Ebsen: Genau, man hat meistens dann so Strophe, Refrain, was man auch auf einer Wanderklampfe spielen könnte und davon gehen wir aus. Manchmal sind es aber auch kleine Ideen, die einer von uns mitbringt und daraus entsteht was. Wir haben auch Sachen erspielt, es gibt Sachen, die sind vorher erdacht – es gibt da keinen festen Weg bei uns.

Buchmann:  Würden Sie das Album auch als politisches Werk bezeichnen?

Ebsen: Politische Themen und Ideen spielen eine Rolle, sind aber nicht die Hauptattraktion. Ich bin auch nicht so ein kühler Kopf, der politisch dezidiert was darlegen könnte. Also ich schreibe einfach aus meiner eigenen Lage heraus.

Auch wenn Sie es nicht darauf anlegen, dass es eine konkrete Wirkung hat – kann Musik mit wie auch immer gearteten konkreten oder weitläufigen politischen Texten, kann die im Kleinen etwas bewirken, verändern?

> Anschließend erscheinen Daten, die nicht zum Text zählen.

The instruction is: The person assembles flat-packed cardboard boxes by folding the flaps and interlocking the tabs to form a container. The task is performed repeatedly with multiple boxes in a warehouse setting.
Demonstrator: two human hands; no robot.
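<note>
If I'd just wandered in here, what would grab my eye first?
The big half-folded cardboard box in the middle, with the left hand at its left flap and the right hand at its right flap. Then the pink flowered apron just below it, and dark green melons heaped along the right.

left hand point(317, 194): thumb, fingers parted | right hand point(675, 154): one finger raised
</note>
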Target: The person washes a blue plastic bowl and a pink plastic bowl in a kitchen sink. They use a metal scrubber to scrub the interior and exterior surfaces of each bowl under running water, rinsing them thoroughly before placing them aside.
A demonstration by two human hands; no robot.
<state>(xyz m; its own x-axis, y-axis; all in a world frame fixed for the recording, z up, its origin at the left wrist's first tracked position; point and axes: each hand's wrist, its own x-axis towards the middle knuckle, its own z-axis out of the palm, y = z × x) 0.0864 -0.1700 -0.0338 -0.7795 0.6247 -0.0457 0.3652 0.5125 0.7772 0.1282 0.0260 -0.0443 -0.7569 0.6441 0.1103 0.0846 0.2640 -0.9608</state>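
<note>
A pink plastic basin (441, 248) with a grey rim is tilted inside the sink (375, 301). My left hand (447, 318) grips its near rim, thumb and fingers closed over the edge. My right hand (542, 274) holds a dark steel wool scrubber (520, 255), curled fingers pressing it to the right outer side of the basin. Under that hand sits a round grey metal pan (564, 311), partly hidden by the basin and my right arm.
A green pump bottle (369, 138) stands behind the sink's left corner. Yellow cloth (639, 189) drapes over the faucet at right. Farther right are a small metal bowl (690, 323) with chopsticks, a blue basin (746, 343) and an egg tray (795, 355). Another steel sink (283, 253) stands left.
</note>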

Ebsen: Ich habe ja nur mich persönlich als Beispiel und dann würde ich ein dickes "ja" sagen. Weil für mich war nicht die Idee von linker Politik oder Punk vordergründig das Ding. Sondern das war ne Gruppe wie "Slime oder so, die "Deutschland muss sterben" gesungen hat und ich fand es fetzig und super und wir sind dazu rumgesprungen in unseren Zimmern. Diese Energie und Deutlichkeit haben mir sehr gefallen. Und später kamen dann die Sachen, die etwas mehr hinterfragt haben. Natürlich, es hat mich die ganze Zeit beeinflusst. Meistens mehr als ein politischer Artikel, den ich gelesen habe.

Buchmann:  Insofern könnte das mit Ihrer Musik bei anderen wiederum auch passieren?

Ebsen: Das mag sein, das weiß ich nicht. Es ist auf jeden Fall nicht ein Projekt, dass man das so macht, um Politik hinten rum zu verkaufen. Ich schreibe einfach nur meine Sicht der Dinge auf und schreibe Geschichten und da schwingt natürlich sowas mit.

Äußerungen unserer Gesprächspartner geben deren eigene Auffassungen wieder. Deutschlandradio Kultur macht sich Äußerungen seiner Gesprächspartner in Interviews und Diskussionen nicht zu eigen.